- Task goal: Output the listing exactly, leaving out no line.

○ ○ ○ ○ ○ ○ ○

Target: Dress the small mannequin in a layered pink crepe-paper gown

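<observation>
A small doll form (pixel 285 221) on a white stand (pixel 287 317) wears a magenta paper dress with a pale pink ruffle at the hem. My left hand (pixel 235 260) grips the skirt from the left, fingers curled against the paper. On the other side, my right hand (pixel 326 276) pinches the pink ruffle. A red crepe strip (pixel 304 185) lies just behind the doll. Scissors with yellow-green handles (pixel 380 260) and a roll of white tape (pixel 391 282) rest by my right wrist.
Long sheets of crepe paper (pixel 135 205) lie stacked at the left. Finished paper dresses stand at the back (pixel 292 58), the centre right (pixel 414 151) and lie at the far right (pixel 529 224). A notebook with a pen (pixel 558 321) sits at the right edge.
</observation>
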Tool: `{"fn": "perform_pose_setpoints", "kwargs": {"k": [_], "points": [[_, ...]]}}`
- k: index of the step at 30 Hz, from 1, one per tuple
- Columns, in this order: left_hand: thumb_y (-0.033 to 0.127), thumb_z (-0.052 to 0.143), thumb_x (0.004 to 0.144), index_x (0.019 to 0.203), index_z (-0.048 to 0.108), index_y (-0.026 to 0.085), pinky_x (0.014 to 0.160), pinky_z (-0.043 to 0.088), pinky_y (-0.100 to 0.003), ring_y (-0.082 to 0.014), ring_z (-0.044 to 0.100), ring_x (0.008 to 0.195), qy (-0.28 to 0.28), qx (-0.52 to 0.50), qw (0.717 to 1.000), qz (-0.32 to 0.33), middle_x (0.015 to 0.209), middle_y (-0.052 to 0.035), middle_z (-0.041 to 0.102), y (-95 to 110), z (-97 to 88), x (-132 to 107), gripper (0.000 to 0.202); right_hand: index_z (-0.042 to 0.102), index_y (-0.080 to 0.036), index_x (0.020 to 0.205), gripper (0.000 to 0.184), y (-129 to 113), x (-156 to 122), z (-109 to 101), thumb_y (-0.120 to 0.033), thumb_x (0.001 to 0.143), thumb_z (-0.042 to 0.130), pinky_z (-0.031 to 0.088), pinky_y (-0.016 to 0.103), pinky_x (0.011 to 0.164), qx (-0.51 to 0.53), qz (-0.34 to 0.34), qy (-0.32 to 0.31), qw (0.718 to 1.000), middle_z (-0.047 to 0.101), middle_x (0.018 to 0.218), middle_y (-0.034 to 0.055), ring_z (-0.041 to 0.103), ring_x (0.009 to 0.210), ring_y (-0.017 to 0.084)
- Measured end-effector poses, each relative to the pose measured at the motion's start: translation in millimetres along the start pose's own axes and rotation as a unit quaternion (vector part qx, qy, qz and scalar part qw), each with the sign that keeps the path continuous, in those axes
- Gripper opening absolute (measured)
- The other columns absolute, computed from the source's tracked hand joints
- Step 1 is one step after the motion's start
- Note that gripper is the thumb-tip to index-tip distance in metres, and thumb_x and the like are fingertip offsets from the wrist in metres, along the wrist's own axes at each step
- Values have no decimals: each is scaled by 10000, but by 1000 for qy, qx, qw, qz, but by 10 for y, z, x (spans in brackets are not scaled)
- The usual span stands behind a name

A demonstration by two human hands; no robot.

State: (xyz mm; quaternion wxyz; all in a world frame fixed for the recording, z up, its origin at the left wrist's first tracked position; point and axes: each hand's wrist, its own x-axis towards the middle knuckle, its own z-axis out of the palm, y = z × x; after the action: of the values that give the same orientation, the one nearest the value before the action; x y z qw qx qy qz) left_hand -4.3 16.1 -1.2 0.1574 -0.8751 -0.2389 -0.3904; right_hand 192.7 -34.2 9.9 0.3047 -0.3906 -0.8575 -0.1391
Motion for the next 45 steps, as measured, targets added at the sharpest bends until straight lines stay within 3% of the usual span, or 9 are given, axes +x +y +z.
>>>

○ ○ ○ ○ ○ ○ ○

- Solution for this task:
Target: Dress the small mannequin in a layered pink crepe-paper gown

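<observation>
A small doll form (pixel 285 221) on a white stand (pixel 287 317) wears a magenta paper dress with a pale pink ruffle at the hem. My left hand (pixel 235 260) grips the skirt from the left, fingers curled against the paper. On the other side, my right hand (pixel 326 276) pinches the pink ruffle. A red crepe strip (pixel 304 185) lies just behind the doll. Scissors with yellow-green handles (pixel 380 260) and a roll of white tape (pixel 391 282) rest by my right wrist.
Long sheets of crepe paper (pixel 135 205) lie stacked at the left. Finished paper dresses stand at the back (pixel 292 58), the centre right (pixel 414 151) and lie at the far right (pixel 529 224). A notebook with a pen (pixel 558 321) sits at the right edge.
</observation>
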Tool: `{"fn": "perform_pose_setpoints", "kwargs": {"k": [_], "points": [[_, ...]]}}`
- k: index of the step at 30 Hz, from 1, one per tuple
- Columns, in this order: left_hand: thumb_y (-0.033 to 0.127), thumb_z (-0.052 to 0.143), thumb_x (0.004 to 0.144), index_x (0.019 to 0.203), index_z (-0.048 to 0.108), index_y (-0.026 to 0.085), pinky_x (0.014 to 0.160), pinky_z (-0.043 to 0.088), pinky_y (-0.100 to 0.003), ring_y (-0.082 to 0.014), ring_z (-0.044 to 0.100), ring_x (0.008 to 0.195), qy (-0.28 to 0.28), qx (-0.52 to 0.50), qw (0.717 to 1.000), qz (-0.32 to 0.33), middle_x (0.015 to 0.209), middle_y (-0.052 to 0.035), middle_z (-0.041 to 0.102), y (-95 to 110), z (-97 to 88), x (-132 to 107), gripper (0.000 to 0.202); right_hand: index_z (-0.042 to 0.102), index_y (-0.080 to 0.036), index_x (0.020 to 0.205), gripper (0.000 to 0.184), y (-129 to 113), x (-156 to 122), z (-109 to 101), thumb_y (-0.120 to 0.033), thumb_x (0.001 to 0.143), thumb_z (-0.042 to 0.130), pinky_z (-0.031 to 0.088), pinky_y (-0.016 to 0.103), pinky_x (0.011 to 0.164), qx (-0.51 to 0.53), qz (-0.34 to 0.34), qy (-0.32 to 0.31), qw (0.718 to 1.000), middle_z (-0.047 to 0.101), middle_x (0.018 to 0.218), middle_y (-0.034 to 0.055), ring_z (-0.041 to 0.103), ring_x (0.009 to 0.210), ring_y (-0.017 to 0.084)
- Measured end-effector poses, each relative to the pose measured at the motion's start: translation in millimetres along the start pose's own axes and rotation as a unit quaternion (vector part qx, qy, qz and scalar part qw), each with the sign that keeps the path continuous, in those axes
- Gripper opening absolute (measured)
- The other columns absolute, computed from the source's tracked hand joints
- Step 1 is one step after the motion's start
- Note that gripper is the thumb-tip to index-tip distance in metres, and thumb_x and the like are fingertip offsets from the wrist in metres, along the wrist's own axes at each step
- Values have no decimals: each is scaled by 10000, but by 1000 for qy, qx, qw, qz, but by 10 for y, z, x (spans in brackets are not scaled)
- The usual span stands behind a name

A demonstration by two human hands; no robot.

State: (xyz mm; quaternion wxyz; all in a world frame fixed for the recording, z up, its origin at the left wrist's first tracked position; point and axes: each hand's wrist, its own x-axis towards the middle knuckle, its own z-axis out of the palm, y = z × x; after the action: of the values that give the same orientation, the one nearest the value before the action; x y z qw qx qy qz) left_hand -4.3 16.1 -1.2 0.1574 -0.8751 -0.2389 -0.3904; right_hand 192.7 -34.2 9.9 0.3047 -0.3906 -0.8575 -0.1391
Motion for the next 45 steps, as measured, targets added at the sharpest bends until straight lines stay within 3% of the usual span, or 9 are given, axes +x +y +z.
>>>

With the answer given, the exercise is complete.